-- Dataset extract --

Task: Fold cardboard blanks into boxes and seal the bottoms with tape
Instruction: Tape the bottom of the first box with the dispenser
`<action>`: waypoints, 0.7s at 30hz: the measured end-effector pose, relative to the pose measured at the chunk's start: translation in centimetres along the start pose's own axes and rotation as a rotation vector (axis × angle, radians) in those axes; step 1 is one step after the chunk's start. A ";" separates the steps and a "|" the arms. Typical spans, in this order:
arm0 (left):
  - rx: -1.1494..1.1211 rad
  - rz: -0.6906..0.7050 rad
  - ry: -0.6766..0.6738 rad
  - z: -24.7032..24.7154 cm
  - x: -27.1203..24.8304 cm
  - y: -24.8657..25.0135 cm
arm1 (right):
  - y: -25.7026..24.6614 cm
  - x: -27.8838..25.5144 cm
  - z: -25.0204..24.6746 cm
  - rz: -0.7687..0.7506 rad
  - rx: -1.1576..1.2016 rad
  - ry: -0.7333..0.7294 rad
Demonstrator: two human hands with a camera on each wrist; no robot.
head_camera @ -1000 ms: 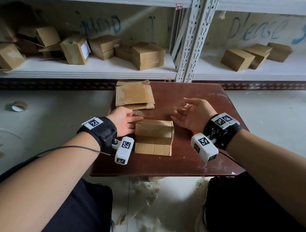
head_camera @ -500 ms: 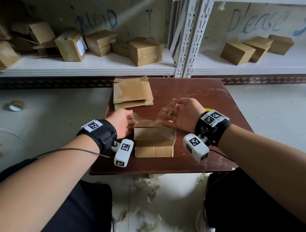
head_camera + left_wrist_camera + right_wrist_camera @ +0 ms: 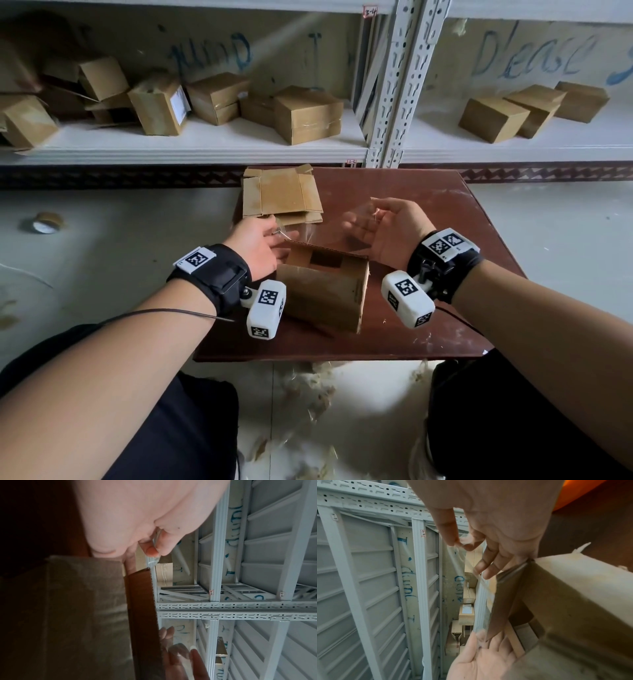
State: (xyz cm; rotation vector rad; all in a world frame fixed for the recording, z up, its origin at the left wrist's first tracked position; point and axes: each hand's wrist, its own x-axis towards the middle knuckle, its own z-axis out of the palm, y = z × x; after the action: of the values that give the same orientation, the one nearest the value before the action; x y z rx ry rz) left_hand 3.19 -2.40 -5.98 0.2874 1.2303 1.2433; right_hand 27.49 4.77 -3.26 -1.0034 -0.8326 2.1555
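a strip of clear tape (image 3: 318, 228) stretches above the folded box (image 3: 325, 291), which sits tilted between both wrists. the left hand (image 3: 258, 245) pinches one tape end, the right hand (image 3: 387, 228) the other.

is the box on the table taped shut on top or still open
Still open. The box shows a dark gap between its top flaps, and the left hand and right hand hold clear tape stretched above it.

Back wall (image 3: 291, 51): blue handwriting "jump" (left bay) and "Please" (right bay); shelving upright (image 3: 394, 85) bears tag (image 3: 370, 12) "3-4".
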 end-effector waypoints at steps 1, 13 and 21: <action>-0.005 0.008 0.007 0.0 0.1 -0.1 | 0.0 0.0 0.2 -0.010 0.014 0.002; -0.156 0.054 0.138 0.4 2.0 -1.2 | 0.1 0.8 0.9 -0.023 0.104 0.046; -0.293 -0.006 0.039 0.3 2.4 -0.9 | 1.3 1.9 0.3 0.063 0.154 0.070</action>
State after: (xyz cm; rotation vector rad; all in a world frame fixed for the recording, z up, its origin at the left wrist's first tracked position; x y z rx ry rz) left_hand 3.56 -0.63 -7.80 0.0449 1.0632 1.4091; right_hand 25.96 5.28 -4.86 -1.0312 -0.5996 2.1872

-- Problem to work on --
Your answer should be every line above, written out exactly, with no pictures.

-- Answer area --
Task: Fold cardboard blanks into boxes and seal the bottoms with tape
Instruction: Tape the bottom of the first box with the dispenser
`<action>`: waypoints, 0.7s at 30hz: the measured end-effector pose, relative to the pose measured at the chunk's start: translation in centimetres along the start pose's own axes and rotation as a rotation vector (axis × angle, radians) in those axes; step 1 is one step after the chunk's start. A ";" separates the steps and a "|" the arms. Typical spans, in this order:
arm0 (left):
  - rx: -1.1494..1.1211 rad
  - rz: -0.6906..0.7050 rad
  - ry: -0.6766..0.6738 rad
  - z: -24.7032..24.7154 cm
  - x: -27.1203..24.8304 cm
  - y: -24.8657..25.0135 cm
arm1 (right):
  - y: -25.7026..24.6614 cm
  - x: -27.8838..25.5144 cm
  - z: -25.0204..24.6746 cm
  - rz: -0.7687..0.7506 rad
  - rx: -1.1576..1.2016 rad
  - ry: -0.7333..0.7294 rad
Demonstrator: two human hands with a camera on each wrist; no robot.
head_camera @ -1000 ms: 
head_camera @ -500 ms: 
head_camera + left_wrist_camera + right_wrist_camera @ +0 ms: 
State: (xyz cm; rotation vector rad; all in a world frame fixed for the recording, z up, its origin at the left wrist's first tracked position; point and axes: each hand's wrist, its own x-axis towards the middle knuckle, its own z-axis out of the palm, y = z × x; after the action: of the values that give the same orientation, the one nearest the value before the action; x y z rx ry rz) left_hand 3.19 -2.40 -5.98 0.2874 1.2303 1.2433; right_hand 27.49 4.77 -3.26 -1.0034 -0.8326 2.1555
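a strip of clear tape (image 3: 318, 228) stretches above the folded box (image 3: 325, 291), which sits tilted between both wrists. the left hand (image 3: 258, 245) pinches one tape end, the right hand (image 3: 387, 228) the other.

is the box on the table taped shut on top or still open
Still open. The box shows a dark gap between its top flaps, and the left hand and right hand hold clear tape stretched above it.

Back wall (image 3: 291, 51): blue handwriting "jump" (left bay) and "Please" (right bay); shelving upright (image 3: 394, 85) bears tag (image 3: 370, 12) "3-4".
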 end-effector waypoints at steps 1, 13 and 21: <action>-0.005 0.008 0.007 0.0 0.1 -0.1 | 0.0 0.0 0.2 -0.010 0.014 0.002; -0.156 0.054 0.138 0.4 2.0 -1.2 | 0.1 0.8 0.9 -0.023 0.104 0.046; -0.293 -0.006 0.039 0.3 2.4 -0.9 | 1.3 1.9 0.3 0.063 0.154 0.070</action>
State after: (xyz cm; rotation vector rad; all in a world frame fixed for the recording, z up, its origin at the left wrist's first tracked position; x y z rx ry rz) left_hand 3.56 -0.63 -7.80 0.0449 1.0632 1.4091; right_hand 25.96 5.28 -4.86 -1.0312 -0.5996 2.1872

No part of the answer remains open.